→ **WORK REQUIRED**
Every line of the data must appear again in the answer, exactly as written.

→ **THE DATA**
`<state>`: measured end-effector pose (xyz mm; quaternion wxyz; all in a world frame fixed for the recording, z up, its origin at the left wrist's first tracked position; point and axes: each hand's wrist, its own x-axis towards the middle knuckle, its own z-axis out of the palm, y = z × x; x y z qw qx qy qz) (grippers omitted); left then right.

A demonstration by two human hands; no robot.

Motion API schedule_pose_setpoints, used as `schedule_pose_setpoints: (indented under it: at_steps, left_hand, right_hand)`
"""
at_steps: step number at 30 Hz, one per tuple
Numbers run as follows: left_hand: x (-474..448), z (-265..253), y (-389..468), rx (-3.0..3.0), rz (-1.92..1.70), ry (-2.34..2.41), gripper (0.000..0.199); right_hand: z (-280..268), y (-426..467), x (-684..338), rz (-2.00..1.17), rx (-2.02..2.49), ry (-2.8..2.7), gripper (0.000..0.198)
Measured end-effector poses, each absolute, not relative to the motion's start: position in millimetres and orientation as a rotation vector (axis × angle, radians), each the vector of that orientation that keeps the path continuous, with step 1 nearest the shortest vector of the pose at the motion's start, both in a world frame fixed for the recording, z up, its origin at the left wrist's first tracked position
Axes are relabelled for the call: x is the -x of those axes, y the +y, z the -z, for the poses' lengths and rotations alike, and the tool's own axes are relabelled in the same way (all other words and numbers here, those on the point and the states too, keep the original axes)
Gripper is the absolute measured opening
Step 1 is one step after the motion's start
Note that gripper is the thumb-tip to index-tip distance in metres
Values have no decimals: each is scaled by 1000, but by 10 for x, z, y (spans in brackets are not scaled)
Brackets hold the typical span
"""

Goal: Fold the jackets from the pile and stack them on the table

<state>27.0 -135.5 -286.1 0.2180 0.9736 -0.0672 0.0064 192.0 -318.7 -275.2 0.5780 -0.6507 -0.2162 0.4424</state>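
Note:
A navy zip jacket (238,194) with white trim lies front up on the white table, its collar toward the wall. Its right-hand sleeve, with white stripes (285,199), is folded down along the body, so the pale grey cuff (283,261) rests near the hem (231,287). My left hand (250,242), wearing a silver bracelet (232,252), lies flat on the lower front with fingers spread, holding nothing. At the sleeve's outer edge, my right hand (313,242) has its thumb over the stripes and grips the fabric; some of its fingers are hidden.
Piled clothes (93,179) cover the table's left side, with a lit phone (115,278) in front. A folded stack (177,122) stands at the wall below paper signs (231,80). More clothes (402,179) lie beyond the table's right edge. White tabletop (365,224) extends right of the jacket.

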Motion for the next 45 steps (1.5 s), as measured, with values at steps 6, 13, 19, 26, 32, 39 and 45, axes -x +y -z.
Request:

→ **OUTPUT BELOW**
`<state>`: measured end-effector pose (xyz mm; quaternion wxyz; all in a world frame fixed for the recording, z up, its origin at the left wrist's first tracked position; point and axes: each hand's wrist, its own x-axis towards the middle knuckle, its own z-axis out of the palm, y = z × x; x y z qw qx qy qz) (grippers omitted); left then right.

A demonstration by two human hands; no robot.

Motion API schedule_pose_setpoints, used as `schedule_pose_setpoints: (indented under it: at_steps, left_hand, right_hand)`
"""
at_steps: step number at 30 Hz, one per tuple
Numbers run as follows: left_hand: x (-474..448), z (-265..253), y (-389..468), rx (-3.0..3.0), rz (-1.92..1.70), ry (-2.34..2.41), gripper (0.000..0.199); right_hand: z (-280..268), y (-426..467), x (-684..338), rz (-2.00..1.17), rx (-2.02..2.49), ry (-2.8..2.7), gripper (0.000..0.198)
Measured end-effector poses, each absolute, not relative to the motion's start: position in millimetres and orientation as a rotation vector (axis × angle, radians), each the vector of that orientation that keeps the path continuous, with step 1 nearest the shortest vector of the pose at the motion's start, both in a world frame fixed for the recording, z up, its origin at the left wrist's first tracked position
Axes are relabelled for the call: x is the -x of those axes, y the +y, z the -z, for the poses' lengths and rotations alike, and the tool's own axes are relabelled in the same way (all other words and numbers here, those on the point and the states too, keep the original axes)
Gripper is the absolute measured opening
Step 1 is one step after the motion's start
Note that gripper is the thumb-tip to index-tip distance in metres
Values have no decimals: each is scaled by 1000, but by 10 for x, z, y (spans in brackets are not scaled)
Brackets hold the typical span
"""

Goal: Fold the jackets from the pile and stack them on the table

<state>27.0 -135.5 -286.1 0.2180 0.9736 -0.0672 0.0064 192.0 -318.7 -275.2 0.5780 -0.6507 -0.2162 0.4424</state>
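Note:
A navy zip jacket (238,194) with white trim lies front up on the white table, its collar toward the wall. Its right-hand sleeve, with white stripes (285,199), is folded down along the body, so the pale grey cuff (283,261) rests near the hem (231,287). My left hand (250,242), wearing a silver bracelet (232,252), lies flat on the lower front with fingers spread, holding nothing. At the sleeve's outer edge, my right hand (313,242) has its thumb over the stripes and grips the fabric; some of its fingers are hidden.
Piled clothes (93,179) cover the table's left side, with a lit phone (115,278) in front. A folded stack (177,122) stands at the wall below paper signs (231,80). More clothes (402,179) lie beyond the table's right edge. White tabletop (365,224) extends right of the jacket.
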
Motion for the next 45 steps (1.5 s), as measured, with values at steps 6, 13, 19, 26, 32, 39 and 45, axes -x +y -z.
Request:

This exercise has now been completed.